Open david-waterworth opened 1 year ago

david-waterworth commented 1 year ago

Checks

Reproducible example

High level I have a worker that I'm calling from as Dash app.

async def  task():
  ids = await query_ids()

  for id in ids:
      data = await query_data(id=id, start=start_datetime, end=end_datetime) 

      df = pl.DataFrame(
          data, 
          schema={'id':pl.Int64(), 'ts':pl.Utf8(), 'data':pl.Float64()}
          )

      df = df.with_columns(pl.col('ts').str.strptime(pl.Datetime, "%Y-%m-%dT%H:%M:%S%.3f%Z"))
      df = df.with_columns(pl.col('ts').dt.replace_time_zone("UTC"))
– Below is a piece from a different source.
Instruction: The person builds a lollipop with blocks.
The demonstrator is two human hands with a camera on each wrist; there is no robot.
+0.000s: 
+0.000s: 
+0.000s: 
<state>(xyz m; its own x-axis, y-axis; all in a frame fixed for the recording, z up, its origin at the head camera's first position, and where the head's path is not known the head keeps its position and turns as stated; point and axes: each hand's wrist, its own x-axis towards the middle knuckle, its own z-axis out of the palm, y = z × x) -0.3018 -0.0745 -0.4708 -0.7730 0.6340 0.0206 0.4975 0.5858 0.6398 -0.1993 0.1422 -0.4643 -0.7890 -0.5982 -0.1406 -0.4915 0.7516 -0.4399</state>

It's triggered within a Dash background callback asyncio.run(task())

Issue description

It was working, it works fine in a notebook but a slight code refactor has resulted in some form of deadlock on the frist df.with_columns call - I've verified the contains of the original data (json) reponse from my api and the df is constructed correctly.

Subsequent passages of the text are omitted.